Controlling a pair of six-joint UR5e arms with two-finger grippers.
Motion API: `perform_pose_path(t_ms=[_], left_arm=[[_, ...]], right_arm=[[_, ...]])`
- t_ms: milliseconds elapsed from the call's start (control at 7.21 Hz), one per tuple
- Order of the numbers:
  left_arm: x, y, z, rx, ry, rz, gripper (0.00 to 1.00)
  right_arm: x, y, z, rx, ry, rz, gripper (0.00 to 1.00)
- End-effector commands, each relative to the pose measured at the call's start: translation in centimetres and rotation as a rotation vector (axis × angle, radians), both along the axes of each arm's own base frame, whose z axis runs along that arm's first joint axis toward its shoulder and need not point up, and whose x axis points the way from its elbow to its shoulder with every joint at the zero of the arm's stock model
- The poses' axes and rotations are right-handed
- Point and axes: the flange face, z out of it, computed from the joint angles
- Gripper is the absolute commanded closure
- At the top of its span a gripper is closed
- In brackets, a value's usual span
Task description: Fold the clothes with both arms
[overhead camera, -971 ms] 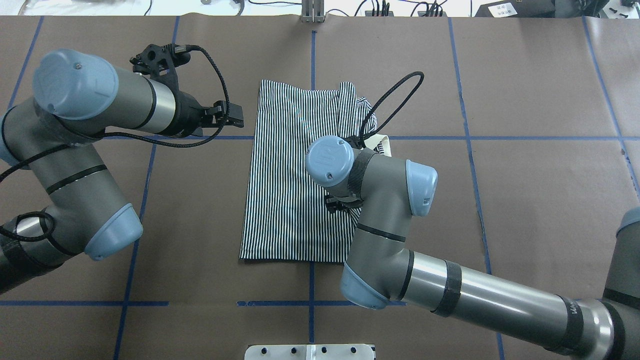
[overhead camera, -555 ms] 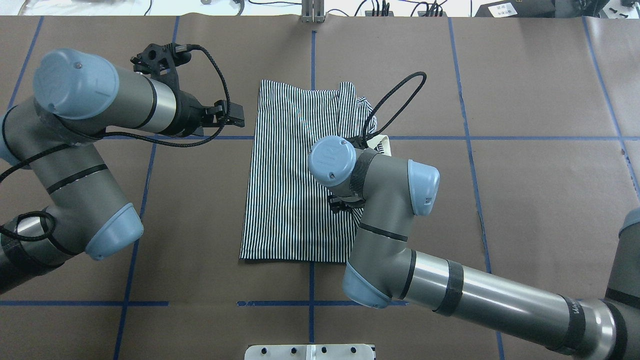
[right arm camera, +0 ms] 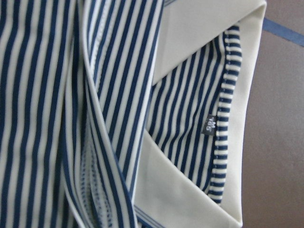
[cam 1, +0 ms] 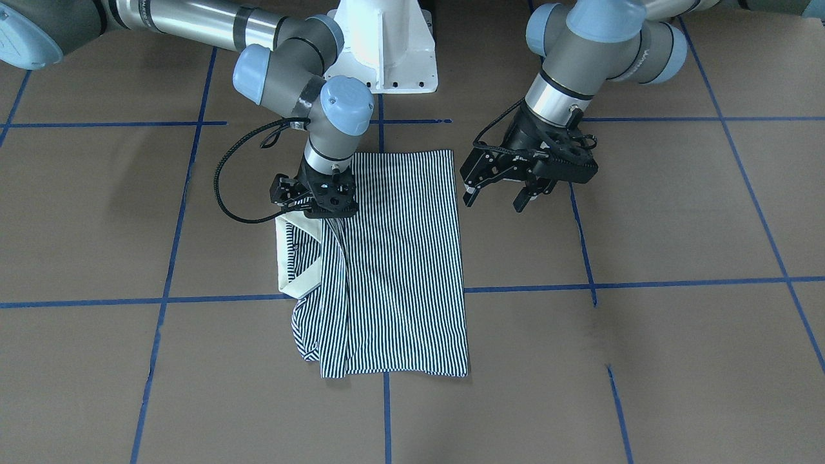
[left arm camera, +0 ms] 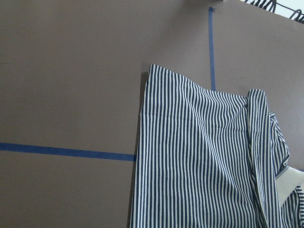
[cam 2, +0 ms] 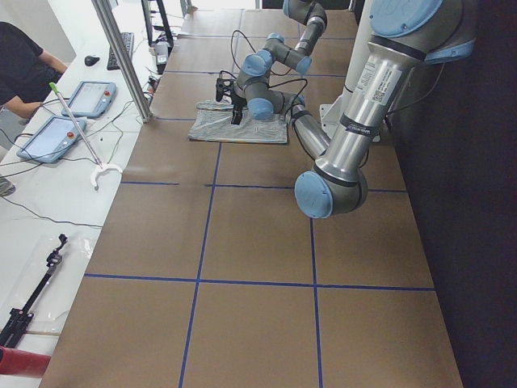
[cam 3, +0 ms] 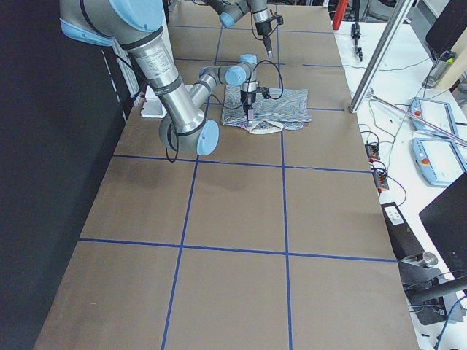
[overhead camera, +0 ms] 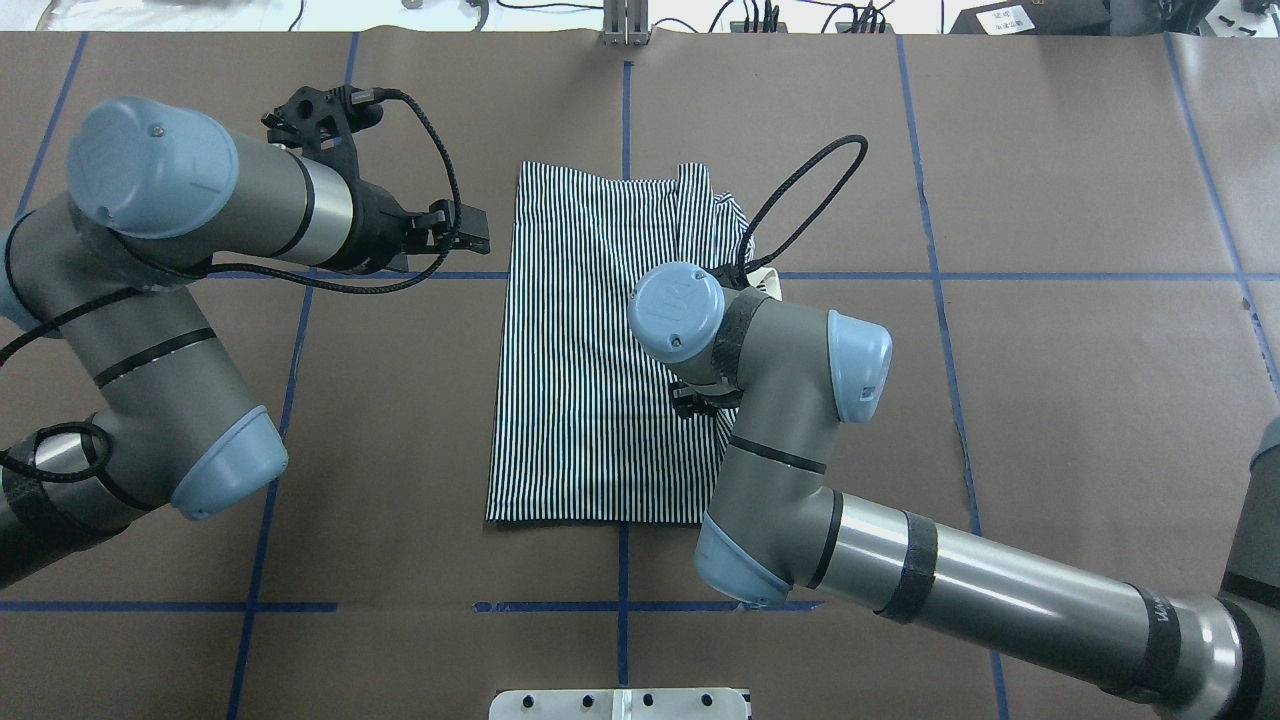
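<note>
The striped polo shirt (cam 1: 399, 270) lies folded into a long rectangle on the brown table, and shows in the overhead view (overhead camera: 590, 380) too. Its cream collar (cam 1: 283, 258) sticks out at one side. My right gripper (cam 1: 325, 212) points down at the shirt's edge beside the collar and is shut on a raised ridge of striped fabric. In the overhead view the right gripper (overhead camera: 697, 404) is mostly hidden under its wrist. The right wrist view shows the collar (right arm camera: 190, 42) and stripes very close, no fingers. My left gripper (cam 1: 497, 195) is open and empty, hovering just off the shirt's opposite edge.
The white pedestal base (cam 1: 387, 51) stands at the robot's side of the table. Blue tape lines (cam 1: 644, 283) cross the brown cover. In the left view a metal pole (cam 2: 121, 56), tablets (cam 2: 48, 137) and an operator (cam 2: 20, 56) are beyond the table's far edge.
My right arm has shifted slightly toward its own side and the robot, and the shirt's near corner has slid a little with it. The left arm has not moved.
</note>
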Motion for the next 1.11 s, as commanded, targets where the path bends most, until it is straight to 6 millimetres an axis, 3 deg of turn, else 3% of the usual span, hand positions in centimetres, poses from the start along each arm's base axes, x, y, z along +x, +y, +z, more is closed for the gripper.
perform_pose_path(t_ms=[0, 139, 277, 416, 555, 693, 971], left_arm=[[0.0, 0.0, 0.0, 0.001, 0.001, 0.0, 0.0], [0.0, 0.0, 0.0, -0.001, 0.0, -0.001, 0.0], [0.0, -0.1, 0.0, -0.003, -0.002, -0.002, 0.0], [0.1, -0.2, 0.3, -0.003, -0.006, -0.003, 0.0], [0.3, -0.3, 0.4, -0.005, -0.008, -0.003, 0.0], [0.4, -0.2, 0.3, -0.005, -0.005, -0.001, 0.0], [0.2, -0.2, 0.3, -0.005, -0.006, 0.0, 0.0]], right_arm=[[0.9, -0.7, 0.6, -0.007, 0.019, 0.013, 0.0], [1.9, -1.5, 1.2, -0.011, 0.031, 0.023, 0.0], [3.6, -2.9, 3.4, -0.025, 0.055, 0.043, 0.0], [8.4, -4.9, 4.8, 0.007, 0.057, 0.016, 0.0], [12.7, -5.2, 7.5, 0.038, 0.072, -0.028, 0.0], [14.2, -5.9, 7.7, 0.043, 0.064, -0.015, 0.0], [12.3, -7.3, 1.1, 0.079, -0.043, -0.006, 0.0]])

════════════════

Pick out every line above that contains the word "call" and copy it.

_Exercise response_.
- t_ms: milliseconds elapsed from the call's start (control at 7.21 Hz), one per tuple
- End-effector commands, each relative to the pose measured at the call's start: translation in centimetres and rotation as a rotation vector (axis × angle, radians), both along the axes of each arm's own base frame, whose z axis runs along that arm's first joint axis toward its shoulder and need not point up, and whose x axis points the way from its elbow to its shoulder with every joint at the zero of the arm's stock model

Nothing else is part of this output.